Antonio G. D'Errico è uno scrittore prolifico, dalla lunga carriera ricca di riconoscimenti: ha avuto persino una nomination per il Nobel, ed è stato il biografo di Marco Pannella. Ha appena pubblicato, vincendo subito il premio Cygnus Areus, un nuovo libro, sul tema della malagiustizia, L'uso ingiusto della Giustizia: storie di vittime e persecutori (Libeccio Edizioni), con prefazione di Rita Bernardini, presidente di Nessuno tocchi Caino tra i leader storici del Partito Radicale. Ne abbiamo parlato con lui.

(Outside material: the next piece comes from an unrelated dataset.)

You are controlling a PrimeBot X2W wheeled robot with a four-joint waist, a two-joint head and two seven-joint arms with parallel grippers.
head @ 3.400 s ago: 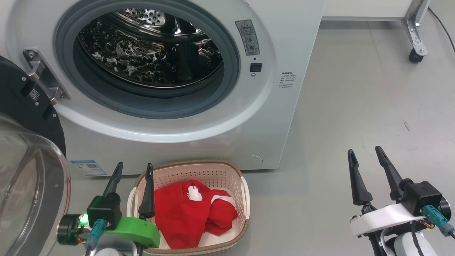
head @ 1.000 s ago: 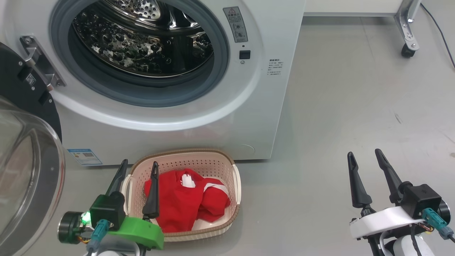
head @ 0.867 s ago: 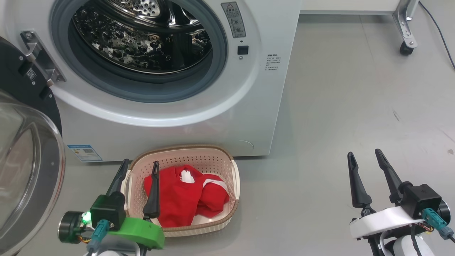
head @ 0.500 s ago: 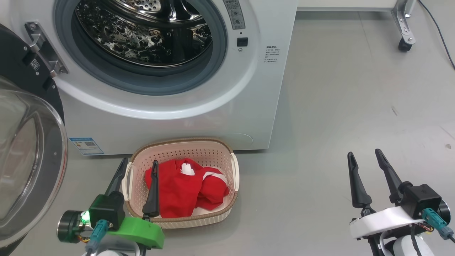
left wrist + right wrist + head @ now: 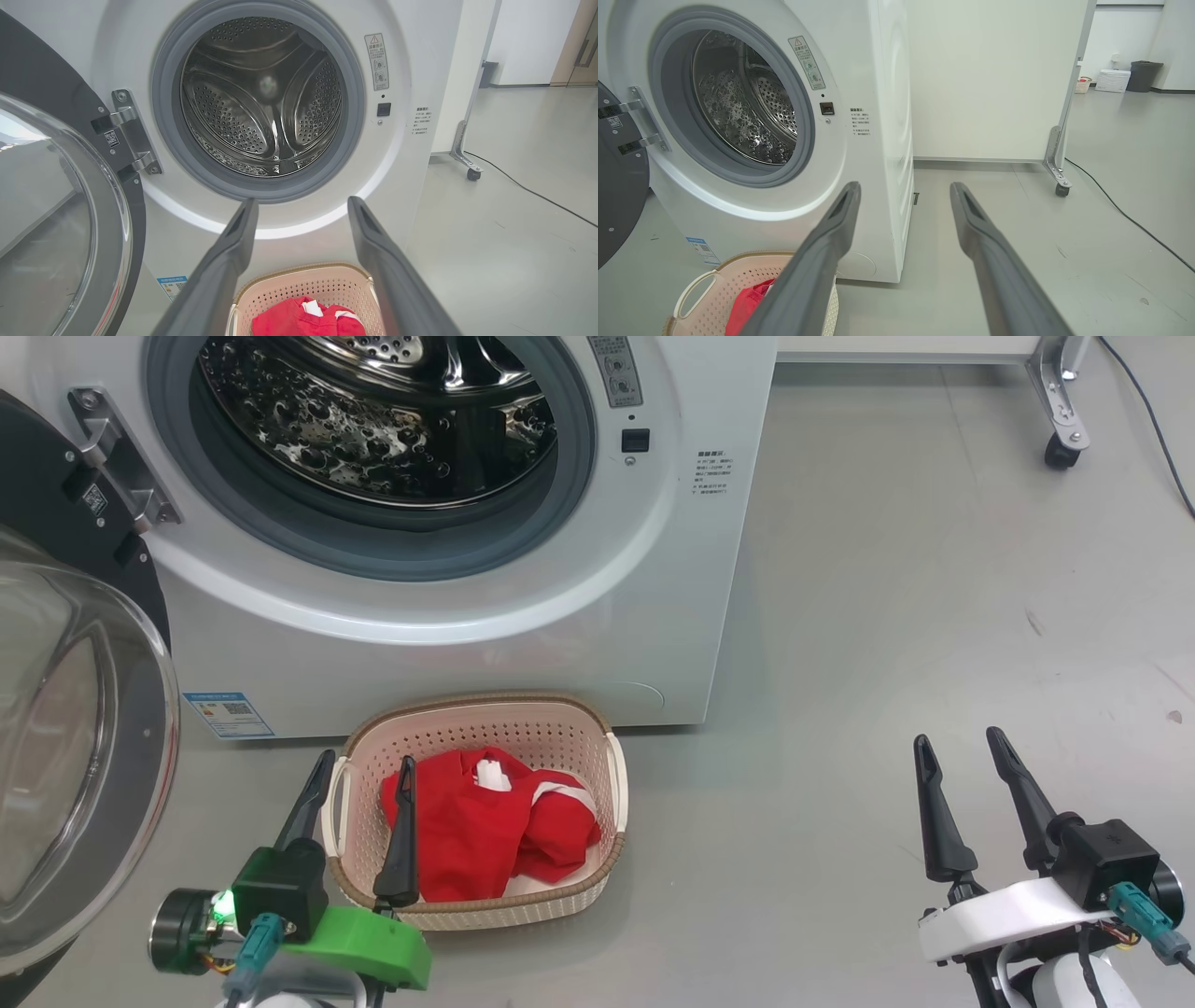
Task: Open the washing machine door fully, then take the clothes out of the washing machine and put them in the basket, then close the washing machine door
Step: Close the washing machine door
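The left claw (image 5: 364,761), spread and empty, hovers by the basket (image 5: 485,700), with the clothes (image 5: 485,840) inside. The open door (image 5: 75,709) stands just left of it, hinged on the washer (image 5: 467,644). The right claw (image 5: 959,737), equally spread and empty, is well apart, so the left arm is nearer.

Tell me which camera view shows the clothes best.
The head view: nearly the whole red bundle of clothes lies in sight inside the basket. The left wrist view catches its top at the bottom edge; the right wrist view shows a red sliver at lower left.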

Il tuo nuovo libro parla di casi di malagiustizia: come è nato il progetto?
Il libro nasce dall'incontro con persone che hanno subito attacchi spropositati da parte di un giudice che li ha portati a processo partendo da presupposti che la giustizia a mio parere non può permettersi, cioè basandosi su lettere anonime e simili cose non verificabili, così che quelle persone sono state colte veramente di sorpresa e hanno subito una grossa delusione e un senso di fallimento rispetto alla loro stessa vita. Sono stato così colpito da queste ingiustizie che ho voluto scrivere le loro storie in un libro.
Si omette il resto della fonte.